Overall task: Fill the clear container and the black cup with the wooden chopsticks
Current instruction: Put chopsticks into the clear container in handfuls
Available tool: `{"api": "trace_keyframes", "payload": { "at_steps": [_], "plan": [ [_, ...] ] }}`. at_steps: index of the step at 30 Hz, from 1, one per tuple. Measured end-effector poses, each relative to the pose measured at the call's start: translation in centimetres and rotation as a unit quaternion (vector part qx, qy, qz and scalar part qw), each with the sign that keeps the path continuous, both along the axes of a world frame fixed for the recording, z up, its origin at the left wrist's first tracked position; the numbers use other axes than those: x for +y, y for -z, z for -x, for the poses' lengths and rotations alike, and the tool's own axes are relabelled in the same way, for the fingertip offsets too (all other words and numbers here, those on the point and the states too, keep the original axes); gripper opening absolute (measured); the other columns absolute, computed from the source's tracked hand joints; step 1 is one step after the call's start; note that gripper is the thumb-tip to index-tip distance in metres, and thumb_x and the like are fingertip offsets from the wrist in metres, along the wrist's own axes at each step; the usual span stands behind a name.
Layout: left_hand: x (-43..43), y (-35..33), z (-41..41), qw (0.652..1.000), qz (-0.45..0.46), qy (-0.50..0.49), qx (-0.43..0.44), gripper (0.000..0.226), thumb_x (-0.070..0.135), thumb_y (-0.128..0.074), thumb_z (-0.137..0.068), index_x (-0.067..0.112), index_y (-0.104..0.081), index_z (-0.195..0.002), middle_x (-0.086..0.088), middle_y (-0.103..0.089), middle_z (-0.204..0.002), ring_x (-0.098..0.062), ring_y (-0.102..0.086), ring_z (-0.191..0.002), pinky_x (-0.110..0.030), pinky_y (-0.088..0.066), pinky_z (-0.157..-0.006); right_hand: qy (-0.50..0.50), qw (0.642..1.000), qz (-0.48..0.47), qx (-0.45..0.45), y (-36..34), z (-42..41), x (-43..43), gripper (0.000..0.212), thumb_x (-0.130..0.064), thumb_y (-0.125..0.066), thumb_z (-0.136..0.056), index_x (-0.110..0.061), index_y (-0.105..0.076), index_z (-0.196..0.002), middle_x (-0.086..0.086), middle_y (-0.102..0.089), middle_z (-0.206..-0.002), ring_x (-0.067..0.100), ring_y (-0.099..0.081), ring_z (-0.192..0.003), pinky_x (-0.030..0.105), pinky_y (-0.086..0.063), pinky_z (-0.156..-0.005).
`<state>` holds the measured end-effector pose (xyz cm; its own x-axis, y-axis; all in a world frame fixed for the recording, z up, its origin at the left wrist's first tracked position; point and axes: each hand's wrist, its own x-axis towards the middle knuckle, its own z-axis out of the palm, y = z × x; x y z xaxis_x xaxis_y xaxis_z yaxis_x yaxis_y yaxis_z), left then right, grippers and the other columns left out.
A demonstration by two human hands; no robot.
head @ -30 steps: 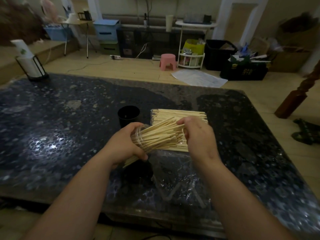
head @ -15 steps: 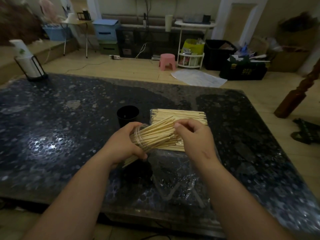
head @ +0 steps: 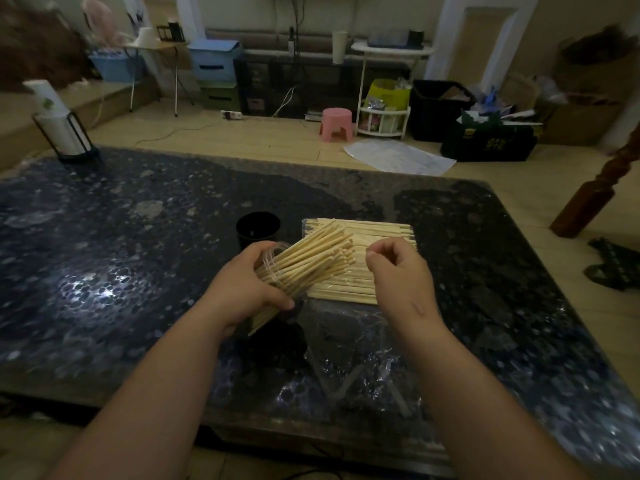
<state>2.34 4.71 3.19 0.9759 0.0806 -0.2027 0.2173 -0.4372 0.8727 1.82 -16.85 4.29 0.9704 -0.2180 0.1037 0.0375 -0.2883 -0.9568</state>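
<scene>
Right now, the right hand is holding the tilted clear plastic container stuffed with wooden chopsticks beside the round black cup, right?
No, it is the left hand that holds the tilted clear plastic container stuffed with wooden chopsticks beside the round black cup. The head view shows it.

Cup [head: 258, 226] left of chopstick stack [head: 381, 230] (both on table [head: 138, 237])
</scene>
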Motion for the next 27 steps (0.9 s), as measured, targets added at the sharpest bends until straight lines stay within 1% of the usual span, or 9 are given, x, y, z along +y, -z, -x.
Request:
{"api": "trace_keyframes", "payload": {
  "at_steps": [3, 5, 7, 10, 13, 16, 20, 24, 27],
  "plan": [
    [0.0, -0.2, 0.1, 1.000, 0.014, -0.007, -0.004, 0.093, -0.001, -0.089, -0.058, 0.038, -0.051, -0.133, 0.012, -0.057, -0.121, -0.017, -0.054, -0.116, -0.038, -0.047, -0.099, -0.061, 0.994, 0.060, 0.063, 0.4, -0.3, -0.4, 0.012, -0.017, -0.055, -0.091, -0.017, -0.065, -0.083, 0.001, -0.065, -0.078, 0.018, -0.059, -0.073, 0.040, -0.051, -0.068],
    [-0.1, -0.4, 0.2, 1.000, 0.017, -0.006, -0.004, 0.094, 0.000, -0.089, -0.060, 0.036, -0.049, -0.137, 0.010, -0.055, -0.123, -0.017, -0.052, -0.115, -0.033, -0.043, -0.093, -0.122, 0.980, 0.107, 0.117, 0.8, -0.4, -0.5, 0.016, -0.020, -0.054, -0.091, -0.014, -0.065, -0.080, 0.004, -0.067, -0.073, 0.020, -0.060, -0.068, 0.042, -0.053, -0.067],
    [-0.1, -0.5, 0.2, 1.000, 0.025, -0.009, -0.005, 0.095, -0.001, -0.088, -0.060, 0.035, -0.048, -0.139, 0.010, -0.055, -0.122, -0.017, -0.052, -0.116, -0.032, -0.042, -0.091, -0.168, 0.959, 0.178, 0.141, 1.4, -0.4, -0.4, 0.021, -0.023, -0.054, -0.090, -0.012, -0.066, -0.078, 0.007, -0.067, -0.073, 0.019, -0.059, -0.066, 0.038, -0.051, -0.063],
    [-0.2, -0.6, 0.3, 1.000, 0.031, -0.006, -0.004, 0.094, -0.002, -0.088, -0.061, 0.035, -0.048, -0.138, 0.018, -0.054, -0.111, -0.014, -0.052, -0.112, -0.028, -0.042, -0.085, -0.204, 0.930, 0.269, 0.148, 2.7, -0.2, -0.3, 0.019, -0.028, -0.053, -0.092, -0.019, -0.064, -0.079, -0.003, -0.064, -0.077, 0.013, -0.058, -0.071, 0.027, -0.041, -0.059],
    [-0.1, -0.6, 0.3, 0.999, 0.033, -0.004, -0.004, 0.093, -0.002, -0.088, -0.061, 0.037, -0.048, -0.136, 0.021, -0.053, -0.108, -0.013, -0.052, -0.109, -0.025, -0.041, -0.079, -0.230, 0.911, 0.294, 0.175, 3.7, -0.3, -0.3, 0.017, -0.027, -0.051, -0.093, -0.024, -0.067, -0.090, -0.001, -0.066, -0.089, 0.017, -0.061, -0.083, 0.028, -0.046, -0.066],
    [0.0, -0.5, 0.3, 0.999, 0.040, -0.011, -0.006, 0.091, -0.004, -0.088, -0.060, 0.037, -0.050, -0.132, 0.021, -0.055, -0.109, -0.012, -0.054, -0.108, -0.029, -0.043, -0.085, -0.248, 0.897, 0.321, 0.176, 4.9, -0.7, -0.3, 0.027, -0.018, -0.051, -0.091, -0.019, -0.070, -0.111, 0.005, -0.068, -0.112, 0.024, -0.062, -0.103, 0.033, -0.051, -0.087],
    [0.0, -0.4, 0.2, 0.999, 0.049, -0.017, -0.010, 0.090, -0.004, -0.088, -0.060, 0.038, -0.049, -0.130, 0.024, -0.054, -0.106, 0.001, -0.052, -0.096, -0.026, -0.043, -0.082, -0.276, 0.885, 0.351, 0.135, 7.7, -0.7, -0.2, 0.051, -0.018, -0.053, -0.091, -0.024, -0.048, -0.141, -0.002, -0.039, -0.152, 0.023, -0.039, -0.139, 0.040, -0.035, -0.114],
    [0.1, -0.3, 0.0, 0.999, 0.051, -0.015, -0.006, 0.089, -0.003, -0.088, -0.060, 0.041, -0.048, -0.126, 0.026, -0.053, -0.104, 0.000, -0.051, -0.096, -0.025, -0.041, -0.081, -0.238, 0.857, 0.448, 0.094, 9.9, -0.7, 0.1, 0.055, -0.029, -0.049, -0.097, -0.029, -0.032, -0.150, -0.006, -0.020, -0.163, 0.018, -0.015, -0.150, 0.045, -0.017, -0.121],
    [0.2, -0.2, -0.2, 0.999, 0.046, -0.011, -0.004, 0.089, -0.002, -0.089, -0.059, 0.042, -0.047, -0.123, 0.026, -0.053, -0.105, -0.007, -0.053, -0.104, -0.028, -0.041, -0.087, -0.214, 0.858, 0.459, 0.084, 10.4, -1.0, 0.6, 0.050, -0.034, -0.046, -0.099, -0.032, -0.034, -0.147, -0.008, -0.020, -0.162, 0.016, -0.013, -0.150, 0.048, -0.017, -0.118]
  ]
}}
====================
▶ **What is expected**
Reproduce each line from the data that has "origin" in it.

▶ **Exercise result**
Available tool: `{"api": "trace_keyframes", "payload": { "at_steps": [_], "plan": [ [_, ...] ] }}`. at_steps: index of the step at 30 Hz, from 1, one per tuple. Measured end-effector poses, each relative to the pose measured at the call's start: translation in centimetres and rotation as a unit quaternion (vector part qx, qy, qz and scalar part qw), each with the sign that keeps the path continuous, both along the axes of a world frame fixed for the recording, z up, its origin at the left wrist's first tracked position; the numbers use other axes than those: x for +y, y for -z, z for -x, for the poses' lengths and rotations alike, and the tool's own axes are relabelled in the same way, for the fingertip offsets too (all other words and numbers here, those on the point and the states too, keep the original axes); gripper opening absolute (measured); the other columns absolute, computed from the source's tracked hand joints; step 1 is one step after the call's start; note that gripper is the thumb-tip to index-tip distance in metres, and thumb_x and the like are fingertip offsets from the wrist in metres, along the wrist's own axes at each step; the usual span stands behind a name.
`<state>` holds the measured end-effector pose (xyz cm; its own x-axis, y-axis; all in a world frame fixed for the recording, z up, its origin at the left wrist's first tracked position; point and axes: each hand's wrist, its own x-axis towards the middle knuckle, its own z-axis out of the palm, y = z × x; x y z xaxis_x xaxis_y xaxis_z yaxis_x yaxis_y yaxis_z), left then right, grippers and the other columns left out.

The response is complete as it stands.